Im InterviewVítor Constâncio

„Die Zentralbanken sollten ernsthaft erwägen, ihr Inflationsziel auf 3% anzuheben“

Der Ausgang der wegweisenden EZB-Zinssitzung am Donnerstag ist völlig offen. Die Börsen-Zeitung hat mit Vítor Constâncio, Ex-EZB-Vizepräsident, über Teuerung, Bilanzabbau und Inflationsziele gesprochen.

„Die Zentralbanken sollten ernsthaft erwägen, ihr Inflationsziel auf 3% anzuheben“

Herr Constâncio, muss die EZB ihre Leitzinsen weiter anheben, und wenn Ja, bereits jetzt am Donnerstag, oder hat sie bereits genug getan?

Die Geldpolitik geht gegen die Inflation vor, indem sie die Zinssätze erhöht, um die Wirtschaftstätigkeit zu bremsen oder sogar eine Rezession herbeizuführen, um die Lohn- und Preisentscheidungen der inländischen Wirtschaftsakteure zu zähmen. Nach Zinserhöhungen um 425 Basispunkte sehen wir nun, dass die Eurozone im ersten Halbjahr nicht gewachsen ist und auf eine Rezession zusteuert. Normalerweise ist eine Zinserhöhung in einer Rezession nicht notwendig, aber ich glaube, dass sie stattfinden wird.

Wie sollte die EZB reagieren, falls die Eurozone nun in eine Rezession rutscht, während die Inflation immer noch deutlich zu hoch liegt?

Die Inflation ist zurückgegangen, und die Rezession wird diese Entwicklung noch verstärken. Die Zentralbanken sollten ernst nehmen, was sie über das mittelfristige Inflationsziel sagen und dass die Geldpolitik zeitverzögert wirkt. Sie sollten ihre Entscheidungen nicht nur auf der Grundlage der aktuellen Inflationsrate treffen. In einer Stagflation sollten sie aufhören, die Zinssätze zu erhöhen, und bedenken, dass die Geldpolitik schon restriktiver wird, weil die realen Zinssätze steigen.

Parallel zu den Zinserhöhungen reduziert die EZB ihre aufgeblähte Bilanz. Braucht es dabei mehr Tempo oder ist das aktuelle Vorgehen angemessen – oder aktuell sogar zu viel?

Der notwendige Abbau der Bilanz muss aus Stabilitätsgründen schrittweise erfolgen. Wenn es sich nicht um Anleiheverkäufe handelt, sondern nur um den Verzicht auf die Reinvestition fällig werdender Wertpapiere, ist das Tempo des Bilanzabbaus für die Inflationsbekämpfung unerheblich. Diejenigen, die an die Rolle der Geldmengen in Bezug auf die Inflation glauben, sollten sich daran erinnern, dass M1 bereits um –9,2% gesunken ist und selbst das breiteste Aggregat, M3, zuletzt um –0,4% gesunken ist.

Wie schätzen Sie den mittel- und langfristigen Inflationstrend im Euroraum ein? Droht strukturell eine höhere Inflation oder eine Rückkehr zur Disinflation wie vor der Pandemie?

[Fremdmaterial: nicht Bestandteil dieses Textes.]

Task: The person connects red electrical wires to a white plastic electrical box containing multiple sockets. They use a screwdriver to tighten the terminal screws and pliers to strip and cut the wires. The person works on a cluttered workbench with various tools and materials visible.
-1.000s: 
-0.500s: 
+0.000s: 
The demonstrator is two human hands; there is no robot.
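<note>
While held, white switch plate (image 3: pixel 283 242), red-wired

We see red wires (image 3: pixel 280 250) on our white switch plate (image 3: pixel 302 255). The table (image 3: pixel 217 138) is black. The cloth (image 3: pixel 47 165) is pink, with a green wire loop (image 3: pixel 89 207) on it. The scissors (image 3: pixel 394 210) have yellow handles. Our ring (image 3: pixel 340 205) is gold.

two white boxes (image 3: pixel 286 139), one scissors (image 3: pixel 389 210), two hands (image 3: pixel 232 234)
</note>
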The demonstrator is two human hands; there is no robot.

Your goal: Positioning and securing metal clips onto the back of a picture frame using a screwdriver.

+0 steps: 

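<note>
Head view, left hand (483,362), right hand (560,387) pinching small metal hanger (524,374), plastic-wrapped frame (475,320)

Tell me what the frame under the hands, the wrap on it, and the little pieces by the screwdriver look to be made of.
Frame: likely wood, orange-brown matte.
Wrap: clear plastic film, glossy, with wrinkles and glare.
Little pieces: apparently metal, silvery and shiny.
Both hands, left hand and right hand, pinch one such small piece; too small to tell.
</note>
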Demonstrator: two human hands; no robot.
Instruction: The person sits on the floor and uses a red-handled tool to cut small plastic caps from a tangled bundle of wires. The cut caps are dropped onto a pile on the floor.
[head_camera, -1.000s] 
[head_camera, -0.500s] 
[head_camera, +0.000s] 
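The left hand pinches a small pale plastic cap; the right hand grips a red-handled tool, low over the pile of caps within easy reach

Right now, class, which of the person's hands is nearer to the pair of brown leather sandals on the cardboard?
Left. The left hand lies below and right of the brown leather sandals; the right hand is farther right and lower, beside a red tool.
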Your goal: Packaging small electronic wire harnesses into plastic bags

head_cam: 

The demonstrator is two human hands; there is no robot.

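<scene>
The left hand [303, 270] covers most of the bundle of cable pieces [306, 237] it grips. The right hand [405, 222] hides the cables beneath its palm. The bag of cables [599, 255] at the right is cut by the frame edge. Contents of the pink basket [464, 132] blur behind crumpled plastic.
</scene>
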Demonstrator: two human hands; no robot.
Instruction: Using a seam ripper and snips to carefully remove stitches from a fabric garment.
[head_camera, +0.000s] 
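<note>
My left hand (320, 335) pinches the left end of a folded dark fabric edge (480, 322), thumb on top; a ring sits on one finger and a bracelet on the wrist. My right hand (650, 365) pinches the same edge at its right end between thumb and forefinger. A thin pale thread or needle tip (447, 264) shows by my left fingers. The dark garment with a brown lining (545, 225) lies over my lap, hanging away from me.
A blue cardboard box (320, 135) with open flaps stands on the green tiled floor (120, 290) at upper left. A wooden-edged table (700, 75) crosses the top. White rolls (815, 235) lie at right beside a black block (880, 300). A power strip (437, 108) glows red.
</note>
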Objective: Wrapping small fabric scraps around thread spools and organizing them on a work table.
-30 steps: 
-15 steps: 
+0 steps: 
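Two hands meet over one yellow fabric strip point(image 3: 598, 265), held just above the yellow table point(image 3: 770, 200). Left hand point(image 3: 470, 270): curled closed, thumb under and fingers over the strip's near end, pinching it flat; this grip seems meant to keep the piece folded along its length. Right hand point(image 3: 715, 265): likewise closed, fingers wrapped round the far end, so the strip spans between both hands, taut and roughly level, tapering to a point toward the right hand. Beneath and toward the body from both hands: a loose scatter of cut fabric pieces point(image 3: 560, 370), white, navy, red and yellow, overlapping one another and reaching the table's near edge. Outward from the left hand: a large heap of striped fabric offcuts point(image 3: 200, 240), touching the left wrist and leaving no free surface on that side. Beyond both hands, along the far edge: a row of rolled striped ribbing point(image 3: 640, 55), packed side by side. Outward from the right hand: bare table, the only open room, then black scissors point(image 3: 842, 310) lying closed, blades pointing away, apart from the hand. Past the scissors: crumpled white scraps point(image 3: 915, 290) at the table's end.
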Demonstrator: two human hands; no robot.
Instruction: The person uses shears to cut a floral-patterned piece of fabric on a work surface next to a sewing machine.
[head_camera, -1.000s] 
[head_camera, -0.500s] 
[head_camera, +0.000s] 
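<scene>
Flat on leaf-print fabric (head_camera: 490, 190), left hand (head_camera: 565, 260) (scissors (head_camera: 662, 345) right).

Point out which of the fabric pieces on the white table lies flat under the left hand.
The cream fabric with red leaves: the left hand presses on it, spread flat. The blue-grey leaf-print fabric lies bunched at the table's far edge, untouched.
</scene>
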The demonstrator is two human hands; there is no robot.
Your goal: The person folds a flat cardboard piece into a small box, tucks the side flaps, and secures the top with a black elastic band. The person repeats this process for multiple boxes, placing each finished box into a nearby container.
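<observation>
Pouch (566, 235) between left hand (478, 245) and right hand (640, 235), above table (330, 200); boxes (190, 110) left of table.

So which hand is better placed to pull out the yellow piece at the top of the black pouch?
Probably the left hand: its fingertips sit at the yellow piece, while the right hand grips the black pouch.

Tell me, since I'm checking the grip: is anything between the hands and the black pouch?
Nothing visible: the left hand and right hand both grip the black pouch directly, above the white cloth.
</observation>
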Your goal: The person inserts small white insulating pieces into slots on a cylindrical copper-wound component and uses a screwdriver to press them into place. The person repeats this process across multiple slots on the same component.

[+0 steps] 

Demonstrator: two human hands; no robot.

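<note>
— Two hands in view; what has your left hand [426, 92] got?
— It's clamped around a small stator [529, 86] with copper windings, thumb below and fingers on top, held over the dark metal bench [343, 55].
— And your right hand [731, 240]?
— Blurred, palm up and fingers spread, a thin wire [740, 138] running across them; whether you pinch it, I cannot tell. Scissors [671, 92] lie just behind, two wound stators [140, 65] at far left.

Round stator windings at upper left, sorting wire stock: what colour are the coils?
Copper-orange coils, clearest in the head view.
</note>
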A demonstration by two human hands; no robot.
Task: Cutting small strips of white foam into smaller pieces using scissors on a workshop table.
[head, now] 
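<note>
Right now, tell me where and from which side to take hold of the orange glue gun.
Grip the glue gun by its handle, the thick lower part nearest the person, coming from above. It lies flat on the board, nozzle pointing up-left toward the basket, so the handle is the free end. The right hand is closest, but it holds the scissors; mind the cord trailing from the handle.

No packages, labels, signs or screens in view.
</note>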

Mittelfristig wird die Inflation dazu neigen, über 2% zu steigen. Triebkräfte sind ein leichter Rückgang der Globalisierung, das langsame Wachstum der europäischen Produktivität und ein gewisser Arbeitskräftemangel, der die Löhne treibt. Langfristig ist es unmöglich vorherzusagen, wie sich die kommende Innovationswelle auf das Produktivitätswachstum auswirkt. Das BIP-Wachstum wird aber nicht sehr stark sein, da die Überalterung und die zunehmende Ungleichheit zu einem strukturellen Nachfragedefizit führen werden.

Sollte die EZB perspektivisch ihr Inflationsziel von 2,0% anheben oder zumindest eine Art Toleranzband einführen?

Jetzt ist dafür nicht der richtige Zeitpunkt. Nach Überwinden der aktuellen Inflationswelle sollten die Zentralbanken aber ernsthaft erwägen, ihr Ziel auf 3% anzuheben. Erstens würde es angesichts der strukturellen Gründe, die die Inflation nach oben treiben, das Wachstum unnötig behindern, wenn man ihnen mit einer dauerhaft restriktiven Geldpolitik begegnet. Zweitens werden bei 3% die Zinssätze seltener an die Nullgrenze sinken. Drittens wird ein solches Ziel mehr Spielraum eröffnen, auf Rezessionen zu reagieren.